TASK INSTRUCTIONS.
Please restate, word for word, the lines below that begin at the one with "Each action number" and end at the one with "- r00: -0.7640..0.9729". Leave out all other lines.

[DATA]

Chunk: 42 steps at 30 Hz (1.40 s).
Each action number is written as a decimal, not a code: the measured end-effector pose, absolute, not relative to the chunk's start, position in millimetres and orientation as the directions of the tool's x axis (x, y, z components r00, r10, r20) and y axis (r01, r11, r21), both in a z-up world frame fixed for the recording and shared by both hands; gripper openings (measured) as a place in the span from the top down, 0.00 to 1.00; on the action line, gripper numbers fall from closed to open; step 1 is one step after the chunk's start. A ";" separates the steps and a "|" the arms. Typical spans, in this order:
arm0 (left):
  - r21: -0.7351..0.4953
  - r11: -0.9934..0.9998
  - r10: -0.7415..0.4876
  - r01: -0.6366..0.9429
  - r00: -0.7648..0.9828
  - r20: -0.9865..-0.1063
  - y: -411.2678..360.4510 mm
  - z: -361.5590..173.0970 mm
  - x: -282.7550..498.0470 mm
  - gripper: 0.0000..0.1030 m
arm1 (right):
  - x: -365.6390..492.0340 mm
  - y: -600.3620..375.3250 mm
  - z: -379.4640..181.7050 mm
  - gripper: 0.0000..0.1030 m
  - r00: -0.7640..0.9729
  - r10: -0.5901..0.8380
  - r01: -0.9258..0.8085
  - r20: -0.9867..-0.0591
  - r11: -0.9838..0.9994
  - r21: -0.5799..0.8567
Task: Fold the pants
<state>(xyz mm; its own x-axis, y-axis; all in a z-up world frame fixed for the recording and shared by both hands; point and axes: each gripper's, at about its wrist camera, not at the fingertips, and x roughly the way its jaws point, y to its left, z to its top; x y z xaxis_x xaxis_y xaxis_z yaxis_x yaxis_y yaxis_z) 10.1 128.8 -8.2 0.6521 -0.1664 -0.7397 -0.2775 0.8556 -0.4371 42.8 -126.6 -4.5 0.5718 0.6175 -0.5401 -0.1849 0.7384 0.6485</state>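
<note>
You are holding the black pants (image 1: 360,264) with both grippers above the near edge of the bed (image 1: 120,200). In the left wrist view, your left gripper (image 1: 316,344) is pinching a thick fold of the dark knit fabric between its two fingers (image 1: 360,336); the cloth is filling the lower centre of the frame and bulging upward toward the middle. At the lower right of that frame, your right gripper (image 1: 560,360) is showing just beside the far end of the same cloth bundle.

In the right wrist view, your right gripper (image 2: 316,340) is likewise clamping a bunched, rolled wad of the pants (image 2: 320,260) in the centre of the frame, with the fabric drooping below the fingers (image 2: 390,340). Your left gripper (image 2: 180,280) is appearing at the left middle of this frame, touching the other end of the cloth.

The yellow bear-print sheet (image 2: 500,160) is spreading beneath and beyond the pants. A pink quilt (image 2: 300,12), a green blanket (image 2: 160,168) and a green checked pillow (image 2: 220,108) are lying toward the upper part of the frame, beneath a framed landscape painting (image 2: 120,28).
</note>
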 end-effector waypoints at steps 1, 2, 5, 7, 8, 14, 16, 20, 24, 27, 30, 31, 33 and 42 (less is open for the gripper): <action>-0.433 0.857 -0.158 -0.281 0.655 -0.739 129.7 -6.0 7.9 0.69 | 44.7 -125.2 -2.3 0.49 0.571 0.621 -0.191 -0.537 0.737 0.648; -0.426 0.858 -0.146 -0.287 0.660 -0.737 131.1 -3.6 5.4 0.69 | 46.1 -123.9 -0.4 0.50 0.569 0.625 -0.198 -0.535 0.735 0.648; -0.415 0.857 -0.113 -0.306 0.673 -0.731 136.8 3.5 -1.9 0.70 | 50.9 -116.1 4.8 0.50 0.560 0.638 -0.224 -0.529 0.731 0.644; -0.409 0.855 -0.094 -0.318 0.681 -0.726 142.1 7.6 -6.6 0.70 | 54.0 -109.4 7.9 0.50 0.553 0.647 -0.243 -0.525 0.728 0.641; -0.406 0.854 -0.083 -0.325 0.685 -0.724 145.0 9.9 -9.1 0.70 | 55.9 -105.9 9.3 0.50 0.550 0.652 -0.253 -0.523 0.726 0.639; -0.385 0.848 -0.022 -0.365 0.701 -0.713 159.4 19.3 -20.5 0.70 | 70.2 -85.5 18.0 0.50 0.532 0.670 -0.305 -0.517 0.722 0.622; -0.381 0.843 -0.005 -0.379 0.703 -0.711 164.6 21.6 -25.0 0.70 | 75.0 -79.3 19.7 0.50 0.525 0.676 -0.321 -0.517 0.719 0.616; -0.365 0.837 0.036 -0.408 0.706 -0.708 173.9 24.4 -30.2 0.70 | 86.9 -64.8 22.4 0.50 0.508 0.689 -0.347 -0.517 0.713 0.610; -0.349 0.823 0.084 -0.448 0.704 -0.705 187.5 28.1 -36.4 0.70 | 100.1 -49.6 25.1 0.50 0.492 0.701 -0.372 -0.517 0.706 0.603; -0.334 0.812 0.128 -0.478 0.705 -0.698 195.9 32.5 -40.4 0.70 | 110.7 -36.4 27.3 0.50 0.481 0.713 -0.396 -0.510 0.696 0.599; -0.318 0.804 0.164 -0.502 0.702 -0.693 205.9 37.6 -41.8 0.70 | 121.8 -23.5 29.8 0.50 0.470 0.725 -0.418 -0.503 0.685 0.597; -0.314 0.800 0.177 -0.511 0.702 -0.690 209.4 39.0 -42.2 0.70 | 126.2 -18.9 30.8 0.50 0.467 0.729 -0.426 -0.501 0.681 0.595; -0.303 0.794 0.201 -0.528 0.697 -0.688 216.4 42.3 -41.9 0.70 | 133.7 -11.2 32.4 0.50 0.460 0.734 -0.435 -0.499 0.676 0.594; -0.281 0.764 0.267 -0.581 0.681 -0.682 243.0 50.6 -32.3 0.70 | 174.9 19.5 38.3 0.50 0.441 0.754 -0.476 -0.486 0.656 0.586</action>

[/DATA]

RESULT FOR THIS TASK.
Each action number is written as a decimal, not a code: the measured end-effector pose, absolute, not relative to the chunk's start, position in millimetres and orientation as the directions of the tool's x axis (x, y, z components r00, r10, r20) and y axis (r01, r11, r21), both in a z-up world frame fixed for the recording and shared by both hands; gripper openings (measured) as a place in the span from the top down, 0.00 to 1.00; on the action line, gripper numbers fall from closed to open; step 1 is one step after the chunk's start. A ";" separates the steps and a "|" the arms. Typical spans, in this order:
arm0 (left):
  - r21: -0.7351..0.4953
  - r11: -0.9934..0.9998
  - r10: -0.7415..0.4876
  - r01: -0.6366..0.9429
  - r00: -0.7648..0.9828
  - r20: -0.9865..-0.1063
  - y: -411.2678..360.4510 mm
  - z: -361.5590..173.0970 mm
  - x: -282.7550..498.0470 mm
  - gripper: 0.0000..0.1030 m
arm1 (right):
  - x: -365.6390..492.0340 mm
  - y: -600.3620..375.3250 mm
  - z: -379.4640..181.7050 mm
  - gripper: 0.0000..0.1030 m
  - r00: -0.7640..0.9729

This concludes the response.